WHAT YOU SHOULD DO:
The whole listing below should be retyped exactly, without any images.
◆ ◆ ◆ ◆ ◆
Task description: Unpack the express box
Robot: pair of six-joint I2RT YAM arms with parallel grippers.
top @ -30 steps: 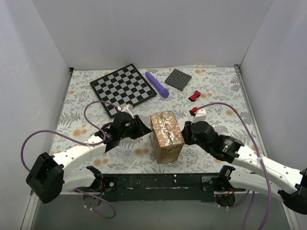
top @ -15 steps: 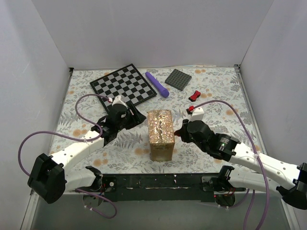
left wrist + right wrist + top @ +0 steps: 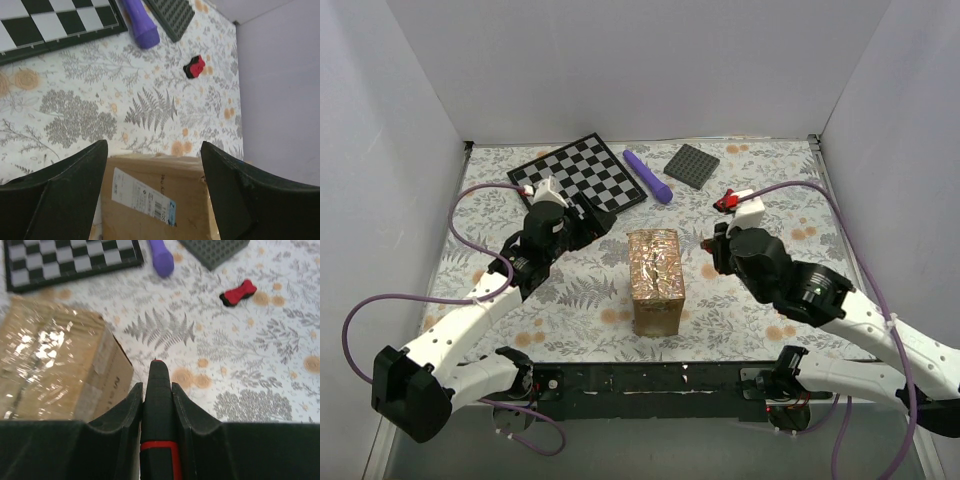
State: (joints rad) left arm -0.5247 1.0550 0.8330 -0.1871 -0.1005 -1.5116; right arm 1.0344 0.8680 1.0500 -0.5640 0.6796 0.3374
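Your right gripper [image 3: 157, 386] is clamped on a black, red-banded tool [image 3: 158, 420], at 2 o'clock of the express box [image 3: 656, 275]; your left gripper [image 3: 153, 147] gapes empty at its 10 o'clock; the box stands between them, tape seemingly uncut; all the unpacking remains

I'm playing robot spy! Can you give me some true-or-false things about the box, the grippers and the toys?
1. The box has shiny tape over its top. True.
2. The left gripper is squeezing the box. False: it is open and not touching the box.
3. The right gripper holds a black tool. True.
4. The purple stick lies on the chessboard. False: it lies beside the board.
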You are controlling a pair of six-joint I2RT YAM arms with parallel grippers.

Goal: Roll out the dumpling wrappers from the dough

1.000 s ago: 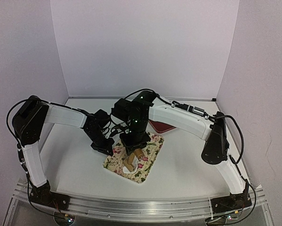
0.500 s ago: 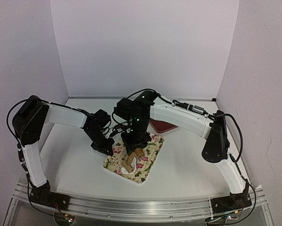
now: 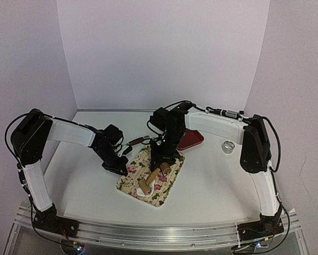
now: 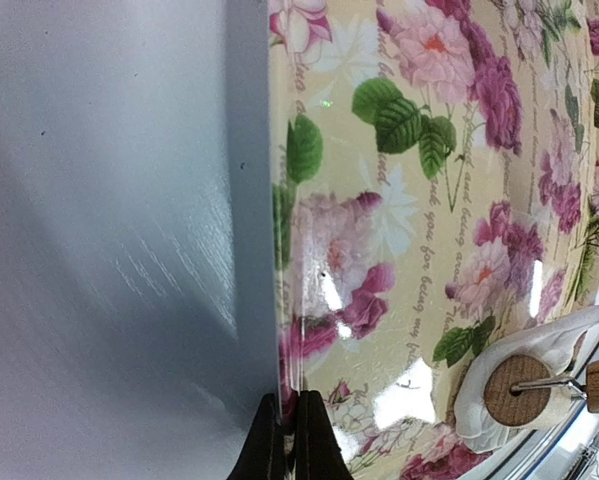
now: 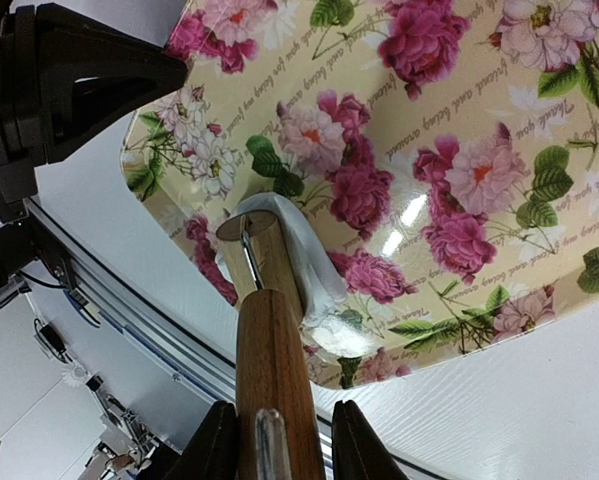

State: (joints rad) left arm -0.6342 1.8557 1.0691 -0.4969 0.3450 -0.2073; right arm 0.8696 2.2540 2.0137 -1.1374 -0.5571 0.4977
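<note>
My left pincer (image 4: 290, 420), pressed together, pinches the left edge of the mat (image 4: 429, 200) down at the counter (image 4: 99, 200). At the mat's near corner is the wrapper (image 5: 304, 255), white and rumpled, draped up over the tip of the pin (image 5: 269, 340). The pin runs from that near-left tip back toward far right, where my right pincer (image 5: 279, 415) clamps its handle. The dough therefore lies straight down the pin's axis from that pincer, so the right arm is the one to work it. Farther right, the red tray (image 3: 193, 139) is half hidden by my arm, and I cannot tell its contents. The ring (image 3: 228, 147) sits on the counter beyond.
</note>
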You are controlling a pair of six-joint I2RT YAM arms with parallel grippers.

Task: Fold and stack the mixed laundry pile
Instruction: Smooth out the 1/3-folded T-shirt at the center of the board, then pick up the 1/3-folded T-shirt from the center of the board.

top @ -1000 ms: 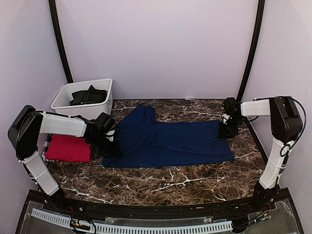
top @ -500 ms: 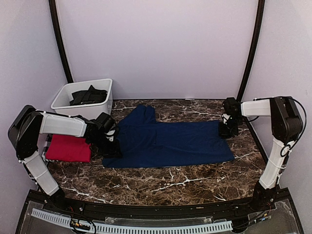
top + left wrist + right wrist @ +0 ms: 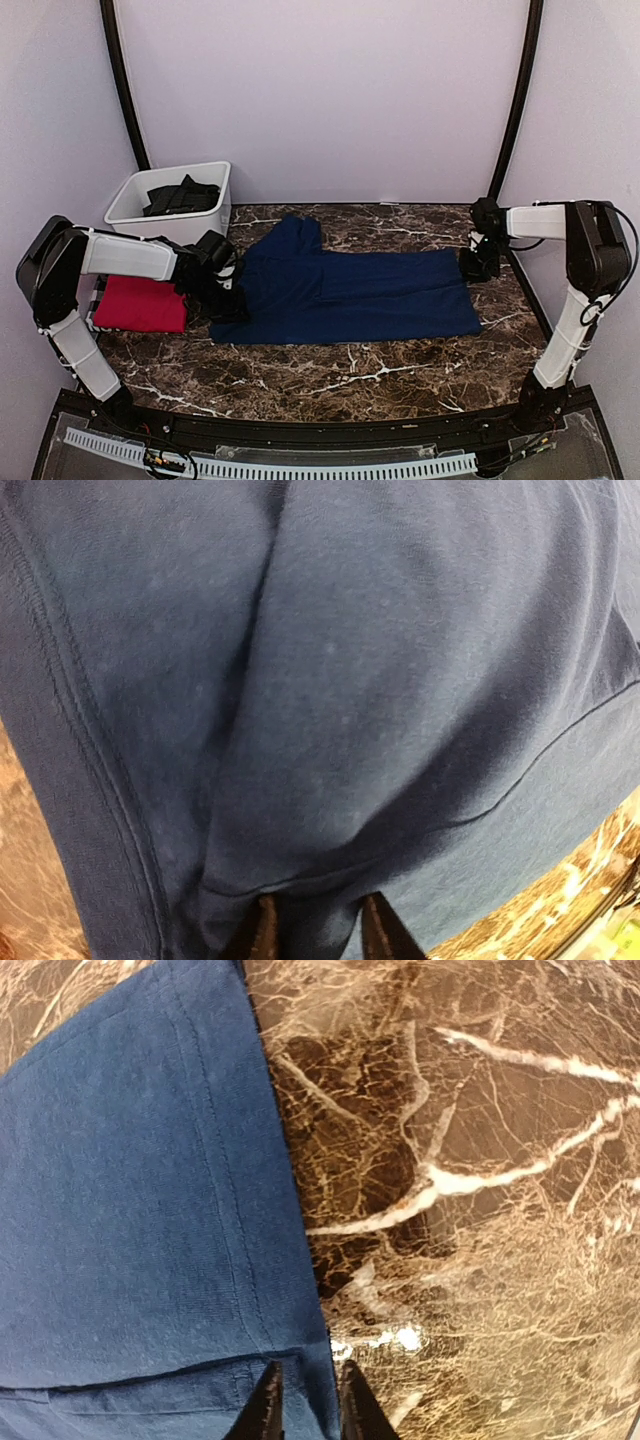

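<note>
The navy blue T-shirt (image 3: 345, 295) lies spread flat across the middle of the marble table (image 3: 330, 380). My left gripper (image 3: 226, 290) is at its left edge; in the left wrist view the gripper (image 3: 318, 932) has its jaws closed on a fold of the navy cloth (image 3: 330, 700). My right gripper (image 3: 481, 262) is at the shirt's far right corner; in the right wrist view the gripper (image 3: 305, 1410) pinches the hemmed edge (image 3: 150, 1210). The red T-shirt (image 3: 140, 303) lies folded at the left. A dark garment (image 3: 180, 196) sits in the bin.
A white plastic bin (image 3: 215, 215) stands at the back left, just behind my left arm. Bare marble shows to the right of the shirt's hem (image 3: 480, 1210). Black frame poles (image 3: 515, 100) rise at both back corners.
My right gripper has moved a little to the right with the shirt's corner, drawing the right side of the navy shirt out flatter. The left gripper has stayed in place.
</note>
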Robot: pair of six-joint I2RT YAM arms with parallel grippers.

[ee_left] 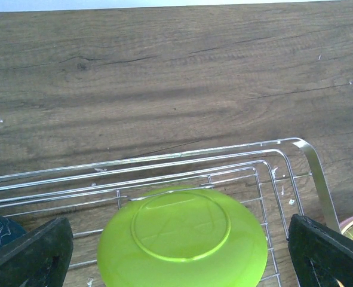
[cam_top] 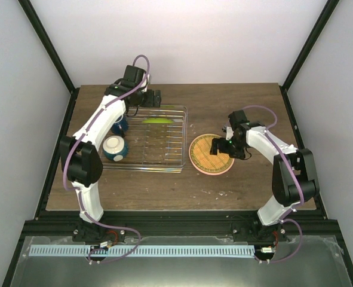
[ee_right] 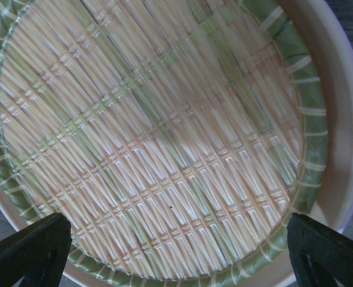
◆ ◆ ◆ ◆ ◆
RESPONSE BOX:
Task description: Unpack the express box
Robot: pair of six-joint I2RT YAM arms with parallel grippers.
top @ -30 steps: 
top @ -15 steps: 
left wrist + right wrist + top @ +0 steps: 
State: (joints rad) left arm -0.5247 1.0550 0.8330 -0.1871 -0.1005 -1.5116; right arm 1.0344 0.8680 1.0500 -0.5640 0.6796 0.3374
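Your right gripper [image 3: 157, 386] is clamped on a black, red-banded tool [image 3: 158, 420], at 2 o'clock of the express box [image 3: 656, 275]; your left gripper [image 3: 153, 147] gapes empty at its 10 o'clock; the box stands between them, tape seemingly uncut; all the unpacking remains

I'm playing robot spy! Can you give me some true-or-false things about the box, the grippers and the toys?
1. The box has shiny tape over its top. True.
2. The left gripper is squeezing the box. False: it is open and not touching the box.
3. The right gripper holds a black tool. True.
4. The purple stick lies on the chessboard. False: it lies beside the board.
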You are controlling a pair of six-joint I2RT YAM arms with parallel grippers.

Goal: Roll out the dumpling wrappers from the dough

1.000 s ago: 
0.500 s ago: 
now: 
now: 
now: 

State: (joints rad) left arm -0.6342 1.8557 1.0691 -0.4969 0.3450 -0.2073; right arm 0.8696 2.2540 2.0137 -1.1374 -0.5571 0.4977
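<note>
My left pincer (image 4: 290, 420), pressed together, pinches the left edge of the mat (image 4: 429, 200) down at the counter (image 4: 99, 200). At the mat's near corner is the wrapper (image 5: 304, 255), white and rumpled, draped up over the tip of the pin (image 5: 269, 340). The pin runs from that near-left tip back toward far right, where my right pincer (image 5: 279, 415) clamps its handle. The dough therefore lies straight down the pin's axis from that pincer, so the right arm is the one to work it. Farther right, the red tray (image 3: 193, 139) is half hidden by my arm, and I cannot tell its contents. The ring (image 3: 228, 147) sits on the counter beyond.
</note>
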You are controlling a pair of six-joint I2RT YAM arms with parallel grippers.

Task: Fold and stack the mixed laundry pile
Instruction: Smooth out the 1/3-folded T-shirt at the center of the board, then pick up the 1/3-folded T-shirt from the center of the board.

top @ -1000 ms: 
top @ -500 ms: 
top + left wrist + right wrist @ +0 ms: 

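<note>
The navy blue T-shirt (image 3: 345, 295) lies spread flat across the middle of the marble table (image 3: 330, 380). My left gripper (image 3: 226, 290) is at its left edge; in the left wrist view the gripper (image 3: 318, 932) has its jaws closed on a fold of the navy cloth (image 3: 330, 700). My right gripper (image 3: 481, 262) is at the shirt's far right corner; in the right wrist view the gripper (image 3: 305, 1410) pinches the hemmed edge (image 3: 150, 1210). The red T-shirt (image 3: 140, 303) lies folded at the left. A dark garment (image 3: 180, 196) sits in the bin.
A white plastic bin (image 3: 215, 215) stands at the back left, just behind my left arm. Bare marble shows to the right of the shirt's hem (image 3: 480, 1210). Black frame poles (image 3: 515, 100) rise at both back corners.
My right gripper has moved a little to the right with the shirt's corner, drawing the right side of the navy shirt out flatter. The left gripper has stayed in place.
</note>
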Robot: pair of six-joint I2RT YAM arms with parallel grippers.

[ee_left] 
[cam_top] 
[ee_right] 

This finishes the answer.